Crappy? Thats why everyone is licensing it right??

[Mr. Dee]

and what do you suggest businesses replace the so called 'crappy mail server' with? If you say Gmail, I think you are smoking bit too much of that green stuff. ;)

[Random_Walk]

People use Exchange because at this time there are no viable alternatives that tie in with Office (calendaring, integration with Active Directory, and the like).

If/when someone manages to build a robust replacement, I see Exchange getting dumped like a hot potato.

I can say this because Exchange has far too many flaws in architecture and design.

We can start with the annoying (and non-DR-friendly) habit of storing all emails and attachments in a proprietary .mdb database format (that way you have no choice but to buy an Enterprise license once your DB gets bigger than 72GB, or your mailboxes grow too numerous). Next up is the opaque manner in which individual emails are recovered, deleted, or otherwise manipulated. Any other email server can be comprehensively managed using OS-native tools alone if need be, and individual mails can be located and handled quickly. Not Exchange... without add-ons, plugins, and third-party apps, Exchange would quickly consume all of an admin's time. The third reason? That database is rather fragile (ever used ExMerge to do something without first wasting time backing up the DB or breaking into a nervous sweat if you didn't have the time to do it? You're either a geek deity, or you work for Microsoft and write code for Exchange).

Okay... enough griping. Suffice it to say that Exchange, while useful feature-wise, is among the most (combined) evil and expensive things an organization has to deal with (yes, I'm counting Oracle and Cisco in the equation too).

[topgunb2]

@ Random_Walk if anyone was even close to being microsoft then there would've been 20 replacements for exchange! you may love microsoft or hate it, but can't avoid it. Even you would agree that every single user/reader of cnet would've used microsoft product atleast 100 times.
@ dumbspammers , stop using microsoft products and see if you /your organisation can survive even 2 days without it.
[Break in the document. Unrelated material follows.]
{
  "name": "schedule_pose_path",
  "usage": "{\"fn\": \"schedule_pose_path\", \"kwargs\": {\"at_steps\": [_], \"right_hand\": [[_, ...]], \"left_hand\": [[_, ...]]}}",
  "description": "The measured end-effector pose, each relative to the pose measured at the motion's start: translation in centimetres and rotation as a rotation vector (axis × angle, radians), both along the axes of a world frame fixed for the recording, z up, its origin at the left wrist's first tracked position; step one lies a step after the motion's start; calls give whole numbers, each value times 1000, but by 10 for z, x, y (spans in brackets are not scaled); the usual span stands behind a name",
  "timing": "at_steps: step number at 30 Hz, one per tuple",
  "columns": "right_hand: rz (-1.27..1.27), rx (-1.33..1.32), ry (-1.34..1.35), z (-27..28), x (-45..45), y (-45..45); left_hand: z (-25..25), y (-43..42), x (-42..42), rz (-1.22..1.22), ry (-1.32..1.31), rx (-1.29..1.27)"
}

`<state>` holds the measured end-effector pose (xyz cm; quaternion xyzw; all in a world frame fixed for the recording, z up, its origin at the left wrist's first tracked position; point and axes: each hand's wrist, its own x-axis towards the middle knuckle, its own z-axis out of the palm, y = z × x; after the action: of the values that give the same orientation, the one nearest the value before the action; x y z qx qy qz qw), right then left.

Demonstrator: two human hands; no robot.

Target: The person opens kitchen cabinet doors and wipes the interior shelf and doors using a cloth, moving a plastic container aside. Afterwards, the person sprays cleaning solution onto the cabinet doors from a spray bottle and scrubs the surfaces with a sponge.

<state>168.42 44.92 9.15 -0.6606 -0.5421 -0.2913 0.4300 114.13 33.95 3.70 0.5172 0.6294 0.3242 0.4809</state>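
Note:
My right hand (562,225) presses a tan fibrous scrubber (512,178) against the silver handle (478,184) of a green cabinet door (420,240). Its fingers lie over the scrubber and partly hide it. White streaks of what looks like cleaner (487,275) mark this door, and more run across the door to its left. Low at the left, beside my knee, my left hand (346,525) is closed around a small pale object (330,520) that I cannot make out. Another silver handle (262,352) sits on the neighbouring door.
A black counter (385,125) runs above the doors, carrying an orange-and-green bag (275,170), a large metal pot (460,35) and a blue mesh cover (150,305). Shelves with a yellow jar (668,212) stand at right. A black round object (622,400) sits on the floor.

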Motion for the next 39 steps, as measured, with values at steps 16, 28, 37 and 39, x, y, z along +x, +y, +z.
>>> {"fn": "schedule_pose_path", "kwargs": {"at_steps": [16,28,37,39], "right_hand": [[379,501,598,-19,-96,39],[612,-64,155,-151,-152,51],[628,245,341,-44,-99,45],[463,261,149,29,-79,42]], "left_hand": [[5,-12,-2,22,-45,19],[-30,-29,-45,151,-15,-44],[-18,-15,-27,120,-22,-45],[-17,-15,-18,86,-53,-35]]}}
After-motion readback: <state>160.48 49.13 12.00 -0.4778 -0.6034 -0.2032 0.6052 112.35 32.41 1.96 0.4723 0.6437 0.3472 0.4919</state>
I've been using ubuntu at home and love it, but I admit that linux/apple don't have products to replace microsoft in foreseeable future

[MMC Racing]

Random_Walk - sounds like you know 2003, but not 2007 or seem to have forgot the recovery storage group.. And databases are not fragile like the 5.5 days. You mentioned exmerge, but you probably meant ESEUTIL.. Seems like your knowledge on Exchange is old and stale, but you rant on anyway. Good job.

[Random_Walk]

There is already a somewhat thriving market for hosted exchange services. I see Microsoft being accused of illegal monopolistic behavior by most of the operators in this market if they do...

[Random_Walk]

wait... wait... I read the article wrong.
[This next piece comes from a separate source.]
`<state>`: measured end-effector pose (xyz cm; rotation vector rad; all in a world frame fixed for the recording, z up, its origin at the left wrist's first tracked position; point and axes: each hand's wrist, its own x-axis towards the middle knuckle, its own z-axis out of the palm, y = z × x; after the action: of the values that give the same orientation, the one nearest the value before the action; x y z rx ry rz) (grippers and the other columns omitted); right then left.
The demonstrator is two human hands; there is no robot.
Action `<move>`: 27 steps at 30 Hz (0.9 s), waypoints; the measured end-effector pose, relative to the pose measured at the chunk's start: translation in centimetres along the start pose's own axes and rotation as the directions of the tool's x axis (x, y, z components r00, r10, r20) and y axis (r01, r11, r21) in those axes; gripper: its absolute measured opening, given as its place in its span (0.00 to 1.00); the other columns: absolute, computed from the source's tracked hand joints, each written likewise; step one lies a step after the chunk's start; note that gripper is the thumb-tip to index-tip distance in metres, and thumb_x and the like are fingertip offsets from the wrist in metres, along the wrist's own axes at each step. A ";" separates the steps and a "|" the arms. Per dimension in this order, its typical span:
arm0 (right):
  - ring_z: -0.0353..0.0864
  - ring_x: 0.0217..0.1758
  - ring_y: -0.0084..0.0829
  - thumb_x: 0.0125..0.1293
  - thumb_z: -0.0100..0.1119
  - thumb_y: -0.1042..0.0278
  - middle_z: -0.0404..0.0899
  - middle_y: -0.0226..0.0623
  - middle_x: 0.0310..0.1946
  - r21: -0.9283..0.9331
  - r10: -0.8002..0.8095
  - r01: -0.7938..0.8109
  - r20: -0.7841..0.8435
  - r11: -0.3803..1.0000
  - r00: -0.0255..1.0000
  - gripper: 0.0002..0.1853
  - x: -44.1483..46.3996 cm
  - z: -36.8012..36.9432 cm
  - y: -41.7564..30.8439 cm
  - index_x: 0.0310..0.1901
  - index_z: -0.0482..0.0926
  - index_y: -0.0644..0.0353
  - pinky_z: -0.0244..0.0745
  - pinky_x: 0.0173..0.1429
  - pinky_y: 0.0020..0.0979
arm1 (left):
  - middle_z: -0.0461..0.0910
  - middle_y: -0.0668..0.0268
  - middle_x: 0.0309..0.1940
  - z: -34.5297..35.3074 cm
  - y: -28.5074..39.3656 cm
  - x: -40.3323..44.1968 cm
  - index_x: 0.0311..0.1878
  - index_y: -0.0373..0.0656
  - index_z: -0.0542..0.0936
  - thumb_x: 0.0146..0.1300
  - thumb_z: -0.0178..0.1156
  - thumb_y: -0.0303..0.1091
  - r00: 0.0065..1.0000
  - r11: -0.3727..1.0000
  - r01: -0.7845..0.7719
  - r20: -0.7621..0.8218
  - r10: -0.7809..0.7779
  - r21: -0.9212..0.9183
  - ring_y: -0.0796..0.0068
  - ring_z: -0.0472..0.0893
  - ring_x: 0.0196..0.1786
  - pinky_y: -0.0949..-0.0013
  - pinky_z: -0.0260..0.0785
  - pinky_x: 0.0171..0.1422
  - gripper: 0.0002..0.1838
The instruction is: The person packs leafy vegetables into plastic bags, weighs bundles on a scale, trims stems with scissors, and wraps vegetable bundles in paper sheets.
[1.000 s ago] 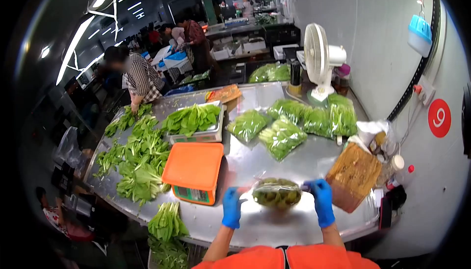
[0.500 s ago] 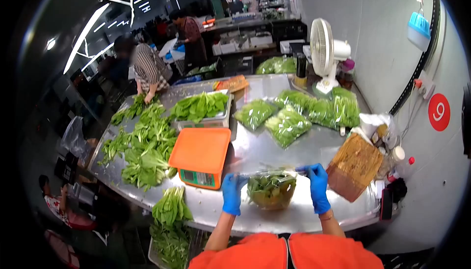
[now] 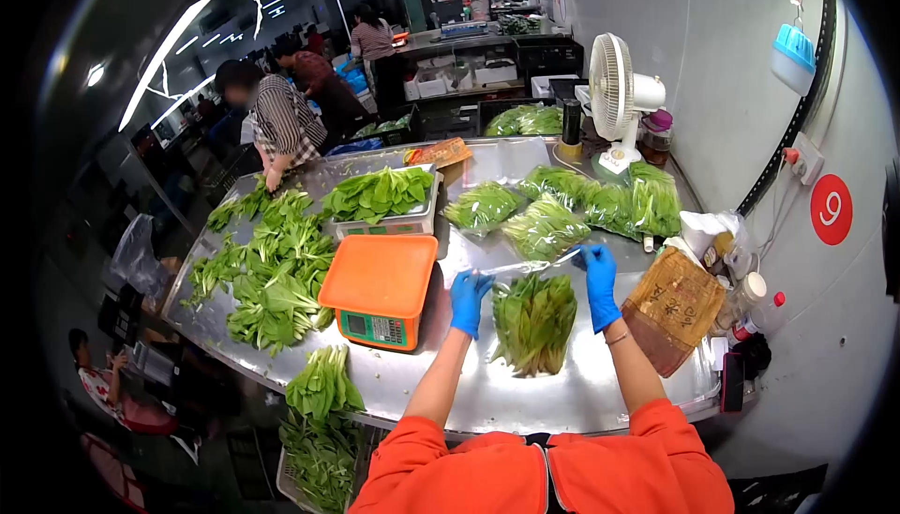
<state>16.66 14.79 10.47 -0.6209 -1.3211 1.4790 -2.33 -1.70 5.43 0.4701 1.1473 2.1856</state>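
Observation:
In blue gloves, my left hand (image 3: 466, 302) and my right hand (image 3: 602, 285) each pinch one end of the gathered top edge of a clear plastic bag of leafy greens (image 3: 534, 325). The plastic is stretched taut between them, and the greens hang below it over the metal table (image 3: 469, 387). Left of my left hand stands an orange-topped digital scale (image 3: 380, 277). Beyond the bag lie several filled bags of greens (image 3: 546, 227). A worn wooden block (image 3: 677, 306) is close to my right hand on its right side.
Loose greens (image 3: 281, 275) cover the table's left side, and more sit on a second scale (image 3: 382, 225). A white fan (image 3: 614, 92) stands at the back right. Bottles and jars (image 3: 750, 298) line the right edge. A co-worker in a striped top (image 3: 286, 120) handles greens across the table.
Both hands have moved up and away from me with the bag. Its greens now hang long and flat, where before they looked bunched. The co-worker behind has leaned over.

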 end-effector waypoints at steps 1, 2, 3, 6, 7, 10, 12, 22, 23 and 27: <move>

Still, what would make this different from existing hosted/online mail filtering and security services (e.g. Postini, Barracuda, etc)?

[Maclover1]

$20 a user per year. Man that is a joke.

http://www.google.com/postini/compare.html

[MMC Racing]

Article says $20 or less and being a not released product, we can't compare features.. Give it time my man, you can hate on them later when all the facts are out.

[Vegaman_Dan]

Interesting site you bring up. You'd have to spend $45 at a minimum with the service you listed to get even to a percentage of what Exchange already offers now.
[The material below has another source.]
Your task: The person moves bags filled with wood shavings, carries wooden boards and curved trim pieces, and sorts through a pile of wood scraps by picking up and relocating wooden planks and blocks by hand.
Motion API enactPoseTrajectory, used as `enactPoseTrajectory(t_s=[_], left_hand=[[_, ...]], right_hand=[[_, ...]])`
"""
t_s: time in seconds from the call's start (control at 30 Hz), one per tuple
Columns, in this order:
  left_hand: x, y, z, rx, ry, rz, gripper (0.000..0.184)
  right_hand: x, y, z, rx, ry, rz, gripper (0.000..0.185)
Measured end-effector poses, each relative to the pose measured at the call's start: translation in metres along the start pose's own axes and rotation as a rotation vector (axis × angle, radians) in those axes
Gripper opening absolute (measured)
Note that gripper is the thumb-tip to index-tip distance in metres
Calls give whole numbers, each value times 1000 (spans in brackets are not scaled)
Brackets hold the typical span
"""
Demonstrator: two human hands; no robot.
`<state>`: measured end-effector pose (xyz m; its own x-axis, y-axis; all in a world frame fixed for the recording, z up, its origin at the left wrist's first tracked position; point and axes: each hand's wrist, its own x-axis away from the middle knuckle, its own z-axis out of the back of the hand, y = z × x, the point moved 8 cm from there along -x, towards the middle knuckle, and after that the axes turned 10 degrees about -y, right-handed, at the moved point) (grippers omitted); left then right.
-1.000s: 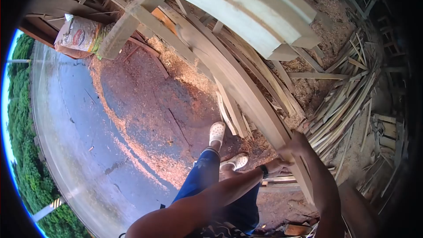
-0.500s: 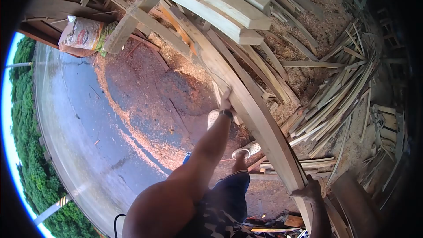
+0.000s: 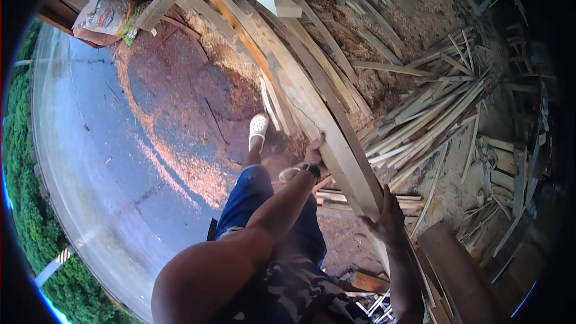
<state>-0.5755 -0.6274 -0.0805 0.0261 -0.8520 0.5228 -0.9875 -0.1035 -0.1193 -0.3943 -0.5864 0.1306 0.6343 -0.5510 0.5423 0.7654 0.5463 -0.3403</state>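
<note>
Head view: left hand (image 3: 314,151) and right hand (image 3: 387,223) are grasping the plank (image 3: 348,165), its long axis running upper left to lower right, the right nearer its lower end.

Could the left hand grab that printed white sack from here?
Probably not: the left hand is on the long, pale wooden beam, and a stretch of dark floor with wood shavings separates that hand from the printed white sack.
</note>
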Motion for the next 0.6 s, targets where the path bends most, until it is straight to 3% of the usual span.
enactPoseTrajectory(t_s=[0.17, 0.27, 0.33, 0.43, 0.47, 0.5, 0.53, 0.57, 0.6], left_hand=[[25, -48, -24, 62, -31, 84, 68], [36, -65, -23, 39, 7, 99, 75], [45, -67, -25, -17, 111, 77, 78], [51, -69, -44, -38, 44, 167, 76], [37, -71, -21, -206, -53, 128, 78], [12, -76, 28, -372, -18, 89, 81], [26, -71, 0, -466, 53, 72, 80], [36, -64, -24, -503, 69, -6, 77], [46, -73, -35, -399, 99, 60, 75]], right_hand=[[-2, -10, 9, -1, 137, 81, 92], [-7, -4, -9, 14, 84, 45, 90], [-8, 0, -16, 21, 84, 83, 98], [-11, -17, -7, 131, 101, 176, 114], [-13, -18, -9, 92, 43, 111, 118], [-19, -23, -8, 50, 0, 65, 122], [-26, -20, -15, 23, -72, 12, 130], [-28, -25, -13, 58, 56, 53, 134], [-36, -7, -28, 48, -51, -42, 137]])
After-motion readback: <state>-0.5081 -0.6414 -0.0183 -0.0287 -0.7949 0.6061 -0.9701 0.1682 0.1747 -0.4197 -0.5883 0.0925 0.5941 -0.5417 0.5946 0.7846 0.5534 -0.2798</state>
I'm not sure I see the savings in a service that costs you 2x more.

[MMC Racing]

The bigger question that people are missing is what is different than their current offering? They bought some company (was it bluefish?) years ago and they have hosted anti-virus / spam filtering now as an offering.. So is this really about just a rename to include forefront? What are the new features?

[deathinc70]

This is just a rename of Exchange Hosted Filtering, which was previously named Frontbridge. Microsoft has already provided this service for years. Nothing is changing except the name.

[Vegaman_Dan]

That's an interesting comment.

Completely incorrect, but interesting.

If you want to look back at the history of Forefront, go research Giant Software which is the company MSFT bought for this technology instead.

[deathinc70]

Also, you don't have to pay anything extra to use this service if you have Enterprise Exchange CALs. It is included in the CAL cost.